Tribunal Administratif de Nantes — Décision N° TA44-2403866
mercredi 12 février 2025
| Juridiction | Tribunal Administratif de Nantes |
| Section | Tribunal Administratif de Nantes |
| N° Dossier | TA44-2403866 |
| Type | Ordonnance |
| Recours | Excès de pouvoir |
| Avocat requérant | LE GALL |
Résumé IA
Texte intégral
Vu la procédure suivante :
Par une requête, enregistrée le 13 mars 2024, M. C B A, représenté par Me le Gall, demande au tribunal :
1°) d'annuler la décision du 26 février 2024 par lequel le préfet de la Loire-Atlantique lui a fait obligation de quitter le territoire français dans un délai de trente jours et a fixé le pays à destination duquel il serait renvoyé d'office à l'expiration de ce délai ;
2°) d'enjoindre au préfet de la Loire Atlantique, à titre principal, de réexaminer sa situation, et à titre subsidiaire, de lui délivrer une autorisation provisoire de séjour, dans un délai d'un mois à compter de la notification de la décision à intervenir, sous astreinte de 150 euros par jour de retard ;
3°) de mettre à la charge du préfet de la Loire Atlantique le versement de la somme de 1 500 euros à son avocat au titre de l'article L. 761-1 du code de justice administrative et de l'article 37 de la loi du 10 juillet 1991, sous réserve de sa renonciation à la part contributive de l'Etat.
Par un mémoire en défense, enregistré le 21 novembre 2024, le préfet de la Loire-Atlantique conclut au non-lieu à statuer sur les conclusions à fin d'annulation et d'injonction et au rejet du surplus des conclusions de la requête.
Il fait valoir que la décision litigieuse a été retirée.
M. B A a été admis à l'aide juridictionnelle totale par une décision du 15 novembre 2024.
Vu les autres pièces du dossier.
Vu :
- la loi n° 91-647 du 10 juillet 1991 relative à l'aide juridique ;
- le code de justice administrative.
Considérant ce qui suit :
1. Aux termes de l'article R. 222-1 du code de justice administrative : " Les présidents de tribunal administratif (), les premiers vice-présidents des tribunaux () et les présidents de formation de jugement des tribunaux () peuvent, par ordonnance : () 3' Constater qu'il n'y a pas lieu de statuer sur une requête () 5° Statuer sur les requêtes qui ne présentent plus à juger de questions autres que la condamnation prévue à l'article L. 761-1 ou la charge des dépens () ".
Sur les conclusions à fin d'annulation et d'injonction sous astreinte :
2. Par une décision du 1er août 2024 postérieure à l'introduction de la requête, le préfet de la Loire Atlantique a retiré la décision attaquée. Cette décision est devenue définitive. Dès lors, les conclusions à fin d'annulation et d'injonction sous astreinte de la requête de M. B A sont devenues sans objet. Il n'y a pas lieu d'y statuer.

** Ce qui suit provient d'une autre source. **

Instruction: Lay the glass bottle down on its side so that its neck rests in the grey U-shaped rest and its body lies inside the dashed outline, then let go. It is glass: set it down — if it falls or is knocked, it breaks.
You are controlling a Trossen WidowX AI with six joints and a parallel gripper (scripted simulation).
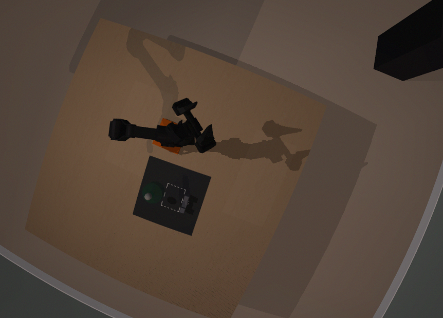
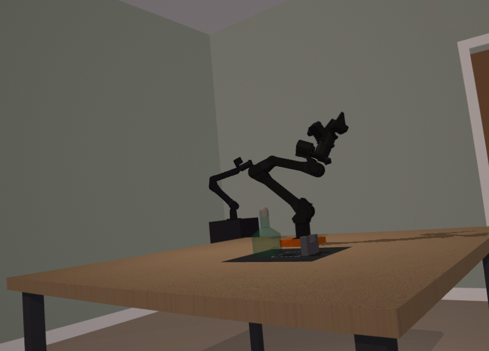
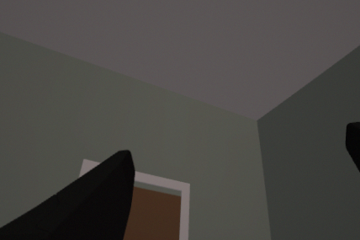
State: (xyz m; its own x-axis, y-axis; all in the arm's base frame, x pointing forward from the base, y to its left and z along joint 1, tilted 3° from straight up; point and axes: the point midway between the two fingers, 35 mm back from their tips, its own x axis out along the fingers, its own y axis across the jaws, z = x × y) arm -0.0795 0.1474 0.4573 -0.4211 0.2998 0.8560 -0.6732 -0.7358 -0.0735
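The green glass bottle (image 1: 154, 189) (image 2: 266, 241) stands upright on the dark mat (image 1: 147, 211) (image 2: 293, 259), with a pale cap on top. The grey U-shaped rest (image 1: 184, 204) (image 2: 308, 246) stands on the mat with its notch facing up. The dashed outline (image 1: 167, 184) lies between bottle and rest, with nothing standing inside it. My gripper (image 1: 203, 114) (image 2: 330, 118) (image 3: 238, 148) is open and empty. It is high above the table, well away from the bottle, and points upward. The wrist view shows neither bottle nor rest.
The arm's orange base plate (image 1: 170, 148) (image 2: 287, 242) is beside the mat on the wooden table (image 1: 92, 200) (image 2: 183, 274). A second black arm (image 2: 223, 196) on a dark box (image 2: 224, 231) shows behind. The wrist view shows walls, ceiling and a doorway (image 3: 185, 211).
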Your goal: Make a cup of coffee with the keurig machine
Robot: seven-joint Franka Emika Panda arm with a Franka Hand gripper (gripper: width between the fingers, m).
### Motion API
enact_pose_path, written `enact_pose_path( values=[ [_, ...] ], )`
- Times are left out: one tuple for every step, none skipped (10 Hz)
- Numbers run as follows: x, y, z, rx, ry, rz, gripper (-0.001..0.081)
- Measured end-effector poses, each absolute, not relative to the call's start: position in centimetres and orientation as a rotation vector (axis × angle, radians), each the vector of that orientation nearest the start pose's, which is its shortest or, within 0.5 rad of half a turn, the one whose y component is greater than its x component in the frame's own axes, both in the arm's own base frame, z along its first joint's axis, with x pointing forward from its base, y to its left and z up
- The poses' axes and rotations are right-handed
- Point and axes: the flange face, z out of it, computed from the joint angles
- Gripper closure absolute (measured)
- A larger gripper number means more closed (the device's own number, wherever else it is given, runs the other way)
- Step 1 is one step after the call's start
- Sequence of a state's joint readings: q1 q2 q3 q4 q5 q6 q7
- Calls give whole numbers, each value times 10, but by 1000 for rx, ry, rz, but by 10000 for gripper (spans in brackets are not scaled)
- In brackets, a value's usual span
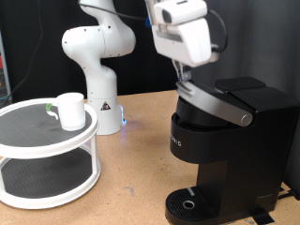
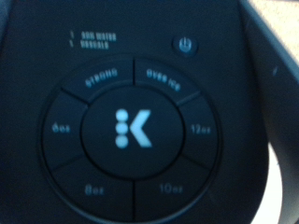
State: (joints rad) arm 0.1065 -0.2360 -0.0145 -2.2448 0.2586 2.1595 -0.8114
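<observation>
The keurig machine stands on the worktop, lid down, drip base bare. The cup sits well apart on a white two-tier stand, so brewing seems unstarted. The claw hovers over the lid; its fingers' spread can't be judged. The wrist view shows only blurred buttons.

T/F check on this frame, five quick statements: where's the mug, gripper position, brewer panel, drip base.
1. The cup stands on the top tier of the white two-tier stand. True.
2. The cup is on the drip base. False: nothing stands on the base.
3. The gripper is above the keurig machine, near its lid handle. True.
4. The gripper holds the cup. False: the cup sits apart on the stand.
5. The wrist view shows the button panel with a lit K. True.
</observation>
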Motion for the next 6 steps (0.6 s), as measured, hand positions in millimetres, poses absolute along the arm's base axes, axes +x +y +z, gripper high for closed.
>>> enact_pose_path(
  values=[
    [491, 50, 465, -2751, -1114, -316, 804],
    [493, 50, 449, -2758, -1109, -308, 804],
    [495, 51, 435, -2767, -1105, -309, 804],
    [498, 51, 424, -2777, -1101, -321, 804],
    [501, 52, 425, -2783, -1102, -346, 804],
    [502, 52, 425, -2784, -1103, -351, 804]
  ],
)
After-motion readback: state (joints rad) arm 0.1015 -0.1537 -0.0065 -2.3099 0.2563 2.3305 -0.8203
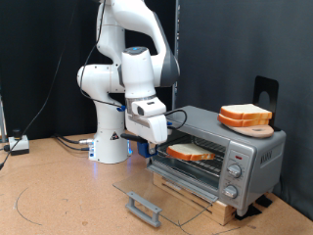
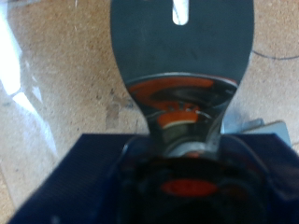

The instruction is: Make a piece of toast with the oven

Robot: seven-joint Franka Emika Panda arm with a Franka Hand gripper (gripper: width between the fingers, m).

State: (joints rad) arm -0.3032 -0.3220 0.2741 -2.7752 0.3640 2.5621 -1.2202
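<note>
Resting on rack of open oven [image 1: 235,152]: one piece of toast [image 1: 189,152]; gripper [image 1: 144,147] beside, grip state unclear.

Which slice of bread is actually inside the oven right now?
The single slice lying on the rack inside the open toaster oven, beside the gripper; the other slices are stacked on top.

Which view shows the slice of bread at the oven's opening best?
The exterior view: the slice of bread lies at the mouth of the toaster oven, its glass door folded down. The wrist view shows no bread, only a shiny metal blade over the floor.
</note>
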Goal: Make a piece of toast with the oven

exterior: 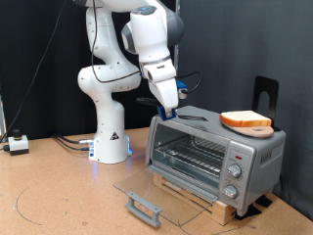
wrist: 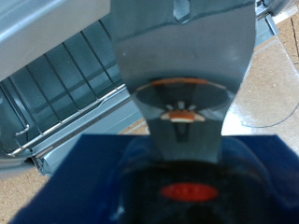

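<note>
- Exterior view shows the piece of toast (exterior: 245, 120) lying flat on the roof of the oven (exterior: 215, 152), toward the roof's right end in that view, well off to the right of the claw (exterior: 167, 112).
- The claw hangs at the oven's upper-left corner in that view, close above the roof edge; whether it touches the metal cannot be told.
- Its fingers are hidden in both views, so I cannot tell whether it is released or clenched; nothing shows between them.
- The glass door (exterior: 156, 192) lies dropped flat on the counter (exterior: 59, 196), so the oven mouth stands open with its wire rack (exterior: 191, 155) bare.
- The toast's longer side runs roughly along the roof, left to right in the exterior view.
- Open room: free air above the roof between claw and toast; a dark upright stand (exterior: 266, 96) sits just behind the toast.
- Wrist view looks past the claw's body onto the rack bars (wrist: 65, 84); no toast appears there.
</note>
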`<state>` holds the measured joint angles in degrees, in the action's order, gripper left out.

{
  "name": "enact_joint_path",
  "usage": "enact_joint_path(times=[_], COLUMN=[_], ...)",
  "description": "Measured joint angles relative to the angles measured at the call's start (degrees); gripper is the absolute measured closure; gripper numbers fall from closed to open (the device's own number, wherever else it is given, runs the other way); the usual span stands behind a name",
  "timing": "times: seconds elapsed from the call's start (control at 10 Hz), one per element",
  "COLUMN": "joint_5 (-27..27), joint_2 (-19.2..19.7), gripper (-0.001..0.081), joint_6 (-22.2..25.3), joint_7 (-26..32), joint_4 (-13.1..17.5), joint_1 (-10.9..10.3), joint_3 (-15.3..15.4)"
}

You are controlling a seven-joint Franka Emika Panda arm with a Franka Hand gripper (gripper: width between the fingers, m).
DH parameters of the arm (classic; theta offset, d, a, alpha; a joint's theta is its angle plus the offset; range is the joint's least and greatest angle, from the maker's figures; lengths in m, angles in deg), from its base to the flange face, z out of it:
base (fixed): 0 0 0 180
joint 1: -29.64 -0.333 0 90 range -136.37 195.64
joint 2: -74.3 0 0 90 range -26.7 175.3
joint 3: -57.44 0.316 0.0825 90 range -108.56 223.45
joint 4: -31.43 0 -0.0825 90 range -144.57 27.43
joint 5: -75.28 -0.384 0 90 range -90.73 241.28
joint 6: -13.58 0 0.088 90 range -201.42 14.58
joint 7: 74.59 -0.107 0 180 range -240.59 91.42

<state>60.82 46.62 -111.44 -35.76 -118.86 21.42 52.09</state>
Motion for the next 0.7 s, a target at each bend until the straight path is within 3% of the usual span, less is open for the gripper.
enact_joint_path(times=[0.4,0.7], joint_5=[-2.7,-4.8], joint_2=[0.1,0.4], gripper=[0.0409,0.0409], joint_6=[-3.8,-5.0], joint_7=[-0.2,-1.3], joint_4=[-2.6,-2.8], joint_1=[-0.5,-1.3], joint_3=[1.2,2.9])
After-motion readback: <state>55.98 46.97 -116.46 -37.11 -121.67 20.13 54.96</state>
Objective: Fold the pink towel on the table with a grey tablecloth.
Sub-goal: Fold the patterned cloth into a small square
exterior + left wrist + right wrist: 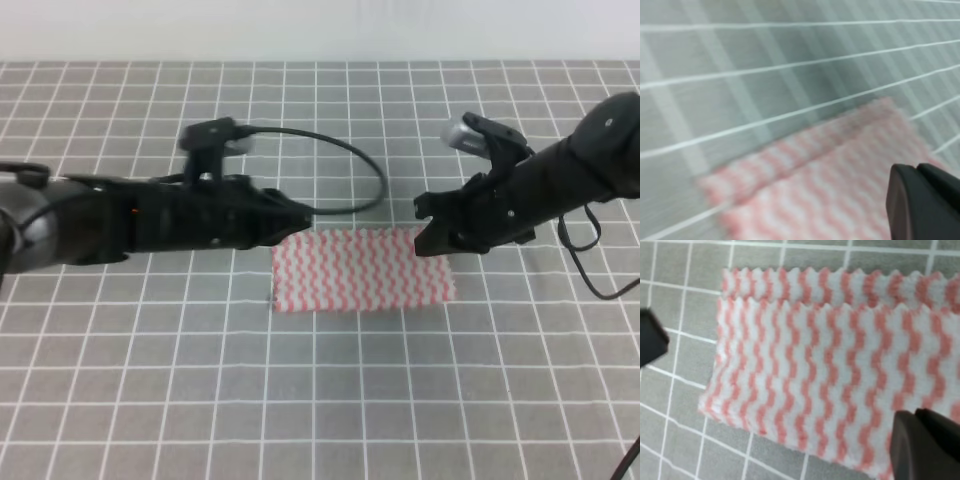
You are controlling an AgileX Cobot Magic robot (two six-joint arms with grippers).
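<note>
Left hand (pixel 300 222): it sits at the far left corner of the pink towel (pixel 362 270), its tip drawn to a point. In the left wrist view only one dark finger (pixel 920 205) shows over the blurred stripes, so you cannot tell how far the hand is parted or whether any cloth is caught in it

Pink towel: it lies flat on the grey-clothed surface (pixel 320 400) near the middle of the grid, wider left to right than near to far. The right wrist view shows two layers, one zigzag edge set just inside the other, so you may judge one fold as already made and a second, left over right or the reverse, as still due. Expect the cloth to be very light, thin and limp: it will droop from any single grip, slide readily over the tablecloth, and crease rather than spring back. It is not fragile. Take hold at a corner or along a short edge, pinching both layers together, and keep the lift low so the layers do not part

Right hand (pixel 432 222): it hangs over the far right corner of the towel. One dark finger (pixel 925 445) shows at the lower right and another dark part at the left edge of its wrist view, well apart, so the hand reads as spread wide with nothing in it
</note>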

Sur les frais liés à l'instance :
3. M. B A a obtenu le bénéfice de l'aide juridictionnelle totale. Ainsi, son avocat peut se prévaloir des dispositions des articles L. 761-1 du code de justice administrative et 37 de la loi du 10 juillet 1991. Il y a lieu, dans les circonstances de l'espèce, et sous réserve que Me Le Gall, avocate du requérant renonce à percevoir la somme correspondant à la part contributive de l'Etat, de mettre à la charge de l'Etat le versement de la somme de 800 euros.
O R D O N N E :
Article 1er : Il n'y a pas lieu de statuer sur les conclusions à fin d'annulation et d'injonction sous astreinte de la requête de M. B A.
Article 2 : L'Etat versera à Me Le Gall une somme de 800 euros en application des dispositions de l'article L. 761-1 du code de justice administrative et de l'article 37 de la loi du 10 juillet 1991, sous réserve de sa renonciation à la part contributive de l'État.
Article 3 : La présente ordonnance sera notifiée à M. C B A, au préfet de la Loire-Atlantique et à Me Le Gall.
Fait à Nantes, le 12 février 2025.
La présidente,
V. GOURMELON
La République mande et ordonne au préfet de la Loire-Atlantique en ce qui le concerne ou à tous commissaires de justice à ce requis en ce qui concerne les voies de droit commun contre les parties privées, de pourvoir à l'exécution de la présente décision.